*Task objective*.
Would you please transcribe exactly the lines from the one containing "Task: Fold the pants" through the end of the material below, and only those?

Source data section start

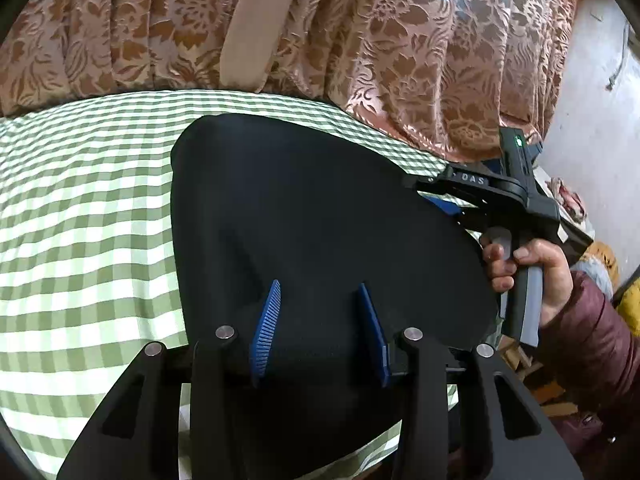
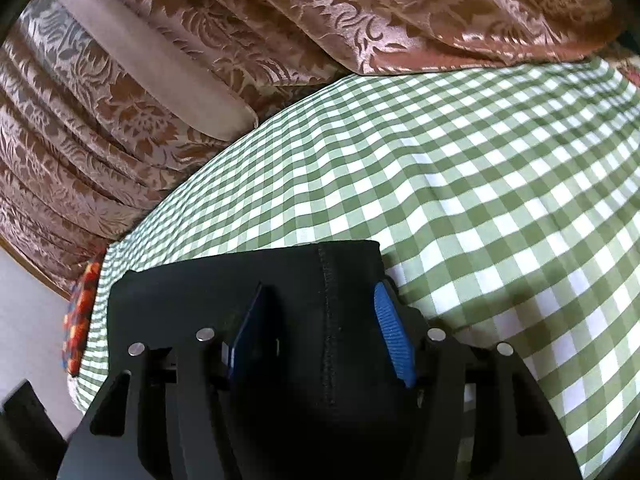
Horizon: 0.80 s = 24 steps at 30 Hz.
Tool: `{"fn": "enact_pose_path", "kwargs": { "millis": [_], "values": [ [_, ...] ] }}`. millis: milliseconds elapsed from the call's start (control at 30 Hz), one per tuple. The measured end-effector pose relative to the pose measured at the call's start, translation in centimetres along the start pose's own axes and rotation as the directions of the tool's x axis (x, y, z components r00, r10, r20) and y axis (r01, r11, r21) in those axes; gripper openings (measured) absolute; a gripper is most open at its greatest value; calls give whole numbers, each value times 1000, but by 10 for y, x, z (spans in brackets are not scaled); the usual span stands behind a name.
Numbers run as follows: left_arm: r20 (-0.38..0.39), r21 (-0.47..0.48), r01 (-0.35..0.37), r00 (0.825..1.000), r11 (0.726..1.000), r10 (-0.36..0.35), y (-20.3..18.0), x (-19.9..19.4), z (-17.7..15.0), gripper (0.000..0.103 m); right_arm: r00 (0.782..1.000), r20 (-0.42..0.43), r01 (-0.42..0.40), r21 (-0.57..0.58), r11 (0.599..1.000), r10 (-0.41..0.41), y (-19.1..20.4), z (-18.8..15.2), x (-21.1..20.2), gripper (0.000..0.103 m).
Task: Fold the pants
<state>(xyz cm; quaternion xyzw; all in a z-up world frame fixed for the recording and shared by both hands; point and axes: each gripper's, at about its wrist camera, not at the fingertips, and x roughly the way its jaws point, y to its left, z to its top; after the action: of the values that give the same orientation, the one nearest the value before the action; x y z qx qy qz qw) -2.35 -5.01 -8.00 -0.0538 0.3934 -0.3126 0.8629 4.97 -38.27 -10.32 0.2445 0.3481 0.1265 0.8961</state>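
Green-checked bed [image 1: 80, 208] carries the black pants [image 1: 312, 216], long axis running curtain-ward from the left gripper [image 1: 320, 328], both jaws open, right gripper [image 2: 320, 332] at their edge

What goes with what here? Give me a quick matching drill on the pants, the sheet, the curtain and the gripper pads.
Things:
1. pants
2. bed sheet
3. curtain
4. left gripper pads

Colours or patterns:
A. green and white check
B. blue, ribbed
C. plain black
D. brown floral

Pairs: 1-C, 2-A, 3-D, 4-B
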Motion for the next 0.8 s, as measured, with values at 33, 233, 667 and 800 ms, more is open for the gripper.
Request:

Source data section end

*Answer to this exercise*.
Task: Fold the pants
<state>(xyz cm; quaternion xyzw; all in a z-up world frame fixed for the recording and shared by both hands; point and axes: each gripper's, at about its wrist camera, not at the fingertips, and x roughly the way its jaws point, y to its left, z to its top; after the action: of the values that give the same orientation, the one nearest the value before the action; x y z qx qy qz qw) -2.35 -5.01 -8.00 -0.0538 0.3934 -0.3126 0.8629 4.97 -38.27 -10.32 0.2445 0.3481 0.1265 0.8961</state>
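Green-checked bed [image 1: 80, 208] carries the black pants [image 1: 312, 216], long axis running curtain-ward from the left gripper [image 1: 320, 328], both jaws open, right gripper [image 2: 320, 332] at their edge

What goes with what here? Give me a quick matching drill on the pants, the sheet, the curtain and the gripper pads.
Things:
1. pants
2. bed sheet
3. curtain
4. left gripper pads

Colours or patterns:
A. green and white check
B. blue, ribbed
C. plain black
D. brown floral

Pairs: 1-C, 2-A, 3-D, 4-B
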Motion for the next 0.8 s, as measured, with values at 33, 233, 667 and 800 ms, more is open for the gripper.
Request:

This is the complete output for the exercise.